KBR, Jakarta- Koordinator penyelenggara sidang rakyat kasus 65 (IPT'65), Nursyahbani Katjasungkana mendesak pemerintah segera membentuk Komite Kepresidenan guna menyelesaikan tragedi kemanusiaan 1965.
Hal ini disampaikan Nursyahbani menanggapi rencana penggabungan hasil Simposium tragedi 1965 yang digelar April lalu dengan simposium tandingan yang digelar purnawirawan TNI hari ini.
Kata dia, hasil dari kedua simposium ini tidak akan mungkin bisa digabungkan karena berbeda metodologi. Simposium tragedi 1965, kata Nursyahbani berdasarkan metodologi kesejarahan, sementara simposium tandingan berdasarkan ideologi.
Komite Kepresidenan, kata Nursyahbani, nantinya dapat melakukan pengecekan fakta dari kedua simposium terkait 65 tersebut. Sehingga, upaya penyelesaian pemerintah terhadap tragedi 65 bisa diambil dengan tepat.
"Ada semacam audit lah terhadap fakta-fakta. Bagi saya itu relevansi yang utama adalah perikemanusiaan itu, apakah itu di kalangan kyai NU, Masyumi ataupun di kalangan PKI kalau dilakukan kekerasan apa itu dalam bentuk kekerasan seksual, penahanan sewenang-wenang, perbudakan dan itu dibiarkan oleh negara.
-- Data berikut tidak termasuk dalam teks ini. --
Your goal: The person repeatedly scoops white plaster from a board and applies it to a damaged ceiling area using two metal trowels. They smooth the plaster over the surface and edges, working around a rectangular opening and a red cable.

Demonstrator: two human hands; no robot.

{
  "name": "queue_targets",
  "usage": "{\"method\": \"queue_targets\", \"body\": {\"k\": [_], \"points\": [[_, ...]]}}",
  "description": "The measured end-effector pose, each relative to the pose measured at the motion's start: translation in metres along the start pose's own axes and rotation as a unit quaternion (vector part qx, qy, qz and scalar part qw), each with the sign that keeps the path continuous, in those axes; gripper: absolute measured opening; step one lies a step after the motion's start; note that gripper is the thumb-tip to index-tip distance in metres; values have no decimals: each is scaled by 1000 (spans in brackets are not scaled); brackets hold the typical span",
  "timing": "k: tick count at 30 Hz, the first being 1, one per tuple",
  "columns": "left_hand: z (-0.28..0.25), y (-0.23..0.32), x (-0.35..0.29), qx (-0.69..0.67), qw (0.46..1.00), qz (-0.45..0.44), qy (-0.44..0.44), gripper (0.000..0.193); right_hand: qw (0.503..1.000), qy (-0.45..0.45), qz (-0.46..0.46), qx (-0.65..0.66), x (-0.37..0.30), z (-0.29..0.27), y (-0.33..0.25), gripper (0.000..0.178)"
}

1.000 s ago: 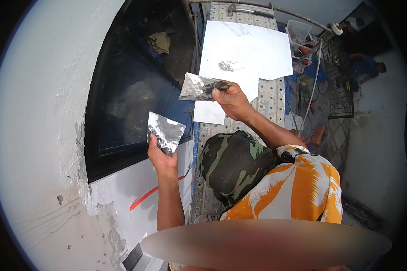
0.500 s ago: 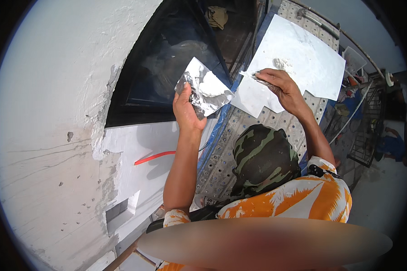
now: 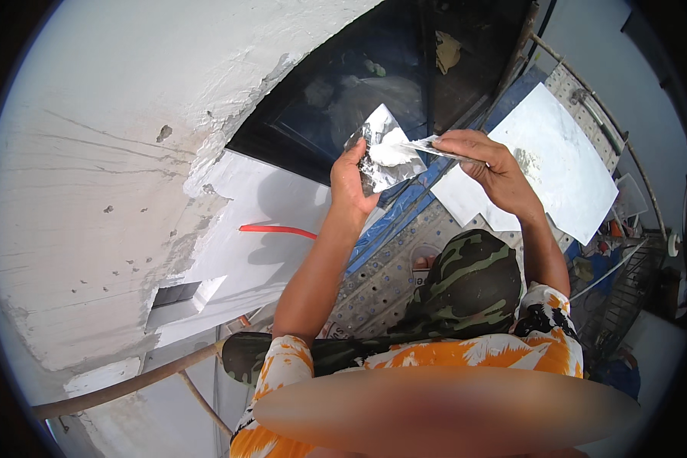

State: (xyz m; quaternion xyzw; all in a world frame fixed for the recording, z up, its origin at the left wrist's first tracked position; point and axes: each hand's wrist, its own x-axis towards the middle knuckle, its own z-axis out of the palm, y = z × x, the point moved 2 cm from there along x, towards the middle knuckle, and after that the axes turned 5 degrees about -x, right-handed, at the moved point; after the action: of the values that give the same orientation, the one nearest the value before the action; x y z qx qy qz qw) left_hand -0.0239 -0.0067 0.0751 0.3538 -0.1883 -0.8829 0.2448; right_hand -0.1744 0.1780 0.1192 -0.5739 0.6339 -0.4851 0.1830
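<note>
My left hand [image 3: 351, 185] grips a shiny, flat metal plate [image 3: 382, 180] by its near edge, thumb on top. A mound of wet white putty [image 3: 394, 149] lies on the plate. From the right, my right hand [image 3: 505, 172] holds a thin putty knife [image 3: 441, 148], its blade almost edge-on. White paste coats the blade, and its tip meets the putty at the plate's right side. The fingers hide most of the knife's handle end.
On the left, a rough wall [image 3: 91, 198] adjoins a dark window [image 3: 336, 99]; a red tube [image 3: 278, 229] sticks out of it. White sheets [image 3: 572, 153] lie on the perforated metal platform [image 3: 385, 286]. Bamboo poles [image 3: 130, 385] cross at lower left.
The knife has moved left from over the white sheets to the putty on the plate, and the hands are closer together. The whole view has turned, showing more wall and a foot.
</note>
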Motion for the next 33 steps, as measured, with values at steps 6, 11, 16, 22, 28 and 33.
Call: {"method": "queue_targets", "body": {"k": [6, 11, 16, 22, 28, 33], "points": [[3, 18, -15, -30, 999, 3, 34, 28, 996, 47, -60, -49, 18, 42, 3, 38], [-19, 71, -19, -36, 993, 60, -91, 29, 976, -6, 167, 142, 33, 23, 20, 31], [-35, 84, -25, -6, 994, 48, -101, 32, 829, -223, 238, 454, 78, 55, 26, 35], [-68, 151, -78, -58, 992, 35, -108, 35, 801, -218, 313, 462, 99, 94, 29, 33], [-106, 184, -191, 5, 988, 124, 91, 37, 880, -156, 224, 388, 102, 109, -20, 29], [-148, 186, -250, 23, 968, 191, 162, 36, 969, -211, -108, 64, 121, 142, -126, 25]]}}
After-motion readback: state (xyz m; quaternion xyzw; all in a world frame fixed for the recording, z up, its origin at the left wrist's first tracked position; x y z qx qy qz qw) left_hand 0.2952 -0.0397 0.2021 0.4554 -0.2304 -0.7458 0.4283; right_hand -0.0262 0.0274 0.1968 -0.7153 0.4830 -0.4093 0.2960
Atau bahkan dilakukan aparat negara, langsung atau tidak langsung itu kan kejahatan kemanusiaan," imbuhnya.
Ia juga menambahkan simposium tandingan tersebut semakin membuktikan ada tekanan yang kuat dari TNI dan Ormas lainnya terhadap panitia simposium tragedi 65 dan Menkopolhukam Luhut Binsar Panjaitan
Sebelumnya, sejumlah organisasi masyarakat dan purnawirawan TNI menyatakan ketidakpuasan terhadap penyelenggaran Simposium Nasional 1965 yang digelar oleh pemerintah, pertengahan April lalu. Mereka lantas menggelar simposium tandingan di Balai Kartini Jakarta.